Mr. Ivor Watcyns—but before going a syllable further, do you remember who Mr. Watcyns was? Of course you don’t. How true the newspapers are when they say that the Memory of the Reading Public is Notoriously Short-Lived. Look back, then, as Mrs. Lot looked back, to the first-night programme of Blue Music. The chances of being turned into a pillar of salt for doing so are extremely slight. You will find, if nothing saliferous happens, that Mr. Watcyns was the gentleman responsible for the words and music of Blue Music. Settled? Splendid.…
On the morning of the day which included, inter alia, Brandon Baker’s inquest, Brandon Baker’s funeral (these two reported in huge headlines on the front pages of the evening papers), Hilary Foster’s inquest, Hilary Foster’s funeral (these two tucked away in tiny paragraphs on the back pages of the same evening papers), Mr. Wilson’s visit from Miss Davis, and Mr. Wilson’s visit to Miss Astle’s flat—on the morning of the day when all that happened, Mr. Watcyns wakened with a brute of a head. The daily religious service broadcast by the B.B.C. was launching into the second verse of its first hymn. Or, to be more concise, it was just after ten-fifteen. Mr. Watcyns, sitting up in bed in a pair of black-and-yellow pyjamas and scratching his hair vigorously, is not altogether a pleasing sight. It would be much better if we waited until he has got out of bed, stretched himself, drunk a tumblerful of orange-juice, slipped on a dressing-gown, steeped for half an hour in a bath heavily laden with salts which bear suggestive Continental titles, dried himself, poured his elegant figure into a lounge suit with a waist that would put any average hour-glass to shame, had his nails manicured, attended to his hair with (a) a brisk dry shampoo, (b) a quick run-through by the Branewave Electric Comb, and (c) a liberal douche of Itfixis, the Hair Tonic of Quality, slipped on another violent dressing-gown, and tripped along to the sitting-room for his iced grapefruit.
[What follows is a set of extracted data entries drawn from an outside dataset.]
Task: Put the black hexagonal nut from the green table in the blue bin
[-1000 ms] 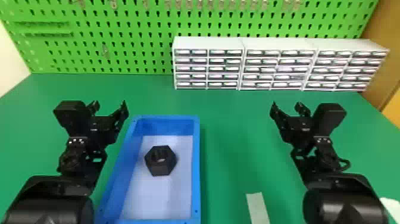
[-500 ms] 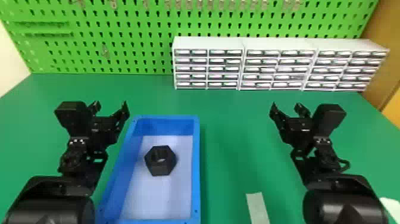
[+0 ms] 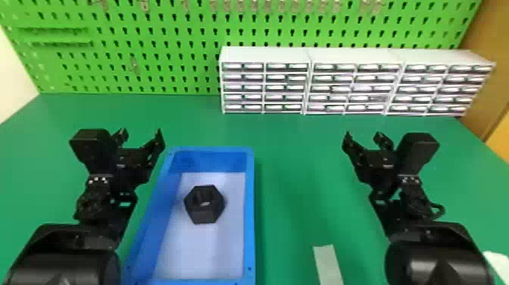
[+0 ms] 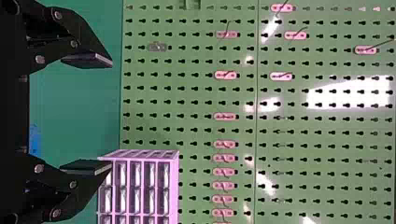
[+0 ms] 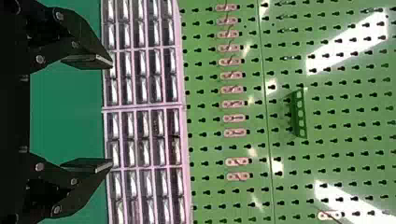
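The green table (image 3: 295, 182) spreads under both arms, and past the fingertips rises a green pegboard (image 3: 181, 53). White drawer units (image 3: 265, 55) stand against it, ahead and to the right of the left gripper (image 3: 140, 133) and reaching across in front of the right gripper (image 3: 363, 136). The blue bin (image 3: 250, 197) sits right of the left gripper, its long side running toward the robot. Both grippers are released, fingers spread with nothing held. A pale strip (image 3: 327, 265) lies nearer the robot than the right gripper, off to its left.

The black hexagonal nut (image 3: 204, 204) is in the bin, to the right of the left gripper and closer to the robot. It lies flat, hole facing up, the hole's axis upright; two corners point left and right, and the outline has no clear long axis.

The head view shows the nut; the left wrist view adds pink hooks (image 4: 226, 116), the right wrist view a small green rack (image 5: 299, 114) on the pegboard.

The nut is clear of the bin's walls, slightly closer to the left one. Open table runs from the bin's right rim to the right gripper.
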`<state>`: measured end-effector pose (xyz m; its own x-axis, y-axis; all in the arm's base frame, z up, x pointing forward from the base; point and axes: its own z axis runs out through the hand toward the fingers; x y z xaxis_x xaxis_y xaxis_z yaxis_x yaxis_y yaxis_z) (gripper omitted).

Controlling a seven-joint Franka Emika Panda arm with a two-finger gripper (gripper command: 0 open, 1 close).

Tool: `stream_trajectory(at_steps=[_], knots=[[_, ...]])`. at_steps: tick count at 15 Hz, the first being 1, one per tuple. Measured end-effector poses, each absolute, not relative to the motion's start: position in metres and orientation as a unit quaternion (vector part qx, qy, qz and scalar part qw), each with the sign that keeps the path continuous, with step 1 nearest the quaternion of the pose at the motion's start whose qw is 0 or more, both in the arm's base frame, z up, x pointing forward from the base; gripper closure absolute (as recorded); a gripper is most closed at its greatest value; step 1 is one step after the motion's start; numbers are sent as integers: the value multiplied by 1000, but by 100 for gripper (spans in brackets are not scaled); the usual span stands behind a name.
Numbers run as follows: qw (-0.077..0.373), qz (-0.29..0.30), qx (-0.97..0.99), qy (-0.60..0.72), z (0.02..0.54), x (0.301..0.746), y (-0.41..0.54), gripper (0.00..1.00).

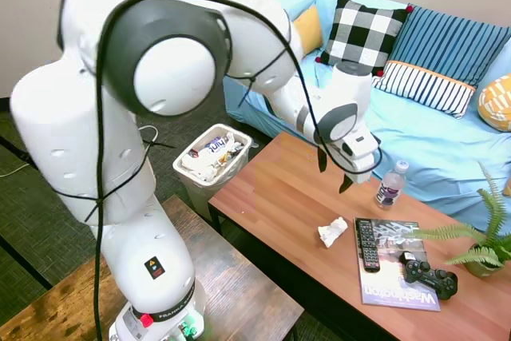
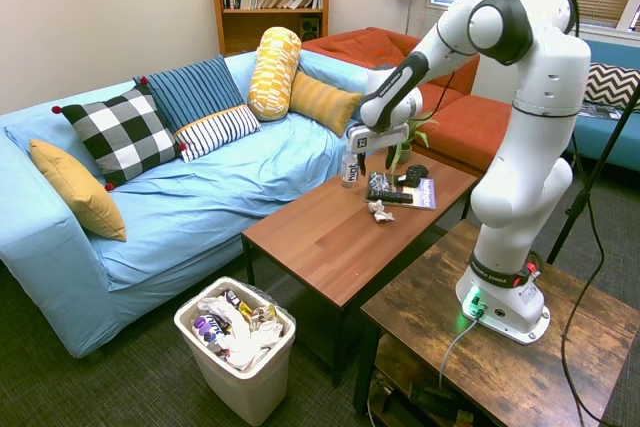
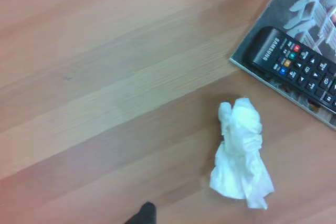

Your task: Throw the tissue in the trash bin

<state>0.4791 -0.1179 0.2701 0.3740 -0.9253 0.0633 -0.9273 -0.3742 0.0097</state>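
Note:
The tissue (image 1: 332, 231) is a small crumpled white wad lying on the wooden coffee table (image 1: 275, 189), just beside the magazine (image 1: 395, 277). It also shows as the tissue (image 2: 380, 211) in the second exterior view and close up as the tissue (image 3: 240, 153) in the wrist view. My gripper (image 1: 334, 172) hangs open and empty above the table, a short way above and beyond the wad; the gripper (image 2: 375, 160) stands near the bottle. The trash bin (image 1: 196, 196), white and full of rubbish, stands on the carpet off the table's end; the trash bin (image 2: 235, 387) is far from the gripper.
A water bottle (image 1: 390, 184) stands by the table's sofa edge. A remote (image 1: 366, 245) and a black game controller (image 1: 429, 274) lie on the magazine. A potted fern (image 1: 479, 247) occupies the far table end. The blue sofa (image 1: 415, 129) runs behind.

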Motion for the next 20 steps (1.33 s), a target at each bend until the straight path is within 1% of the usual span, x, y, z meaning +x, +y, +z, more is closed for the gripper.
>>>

It will be a longish time to wait, but undoubtedly it will be worth it.
Mr. Watcyns was a remarkable young man. It seemed only yesterday that the shiny seat of his blue-serge trousers was perched on a high stool in the general office of Trewitt and Trevor, Shipbrokers and Shipping Agents. In those days Mr. Watcyns was twenty-one and earned the same number of shillings per week. Mr. Watcyns stayed on his little stool for six months, at the end of which time Mr. Burton (assistant secretary to the firm of Trewitt and Trevor) passed suddenly away as a result of leaving a tin of canned salmon open for a fortnight and then eating the contents in the form of salmon sandwiches. Mr. Watcyns removed the seat of his pants from the stool, knocked at the private office door of the senior partner, and recommended himself for the job. He got it.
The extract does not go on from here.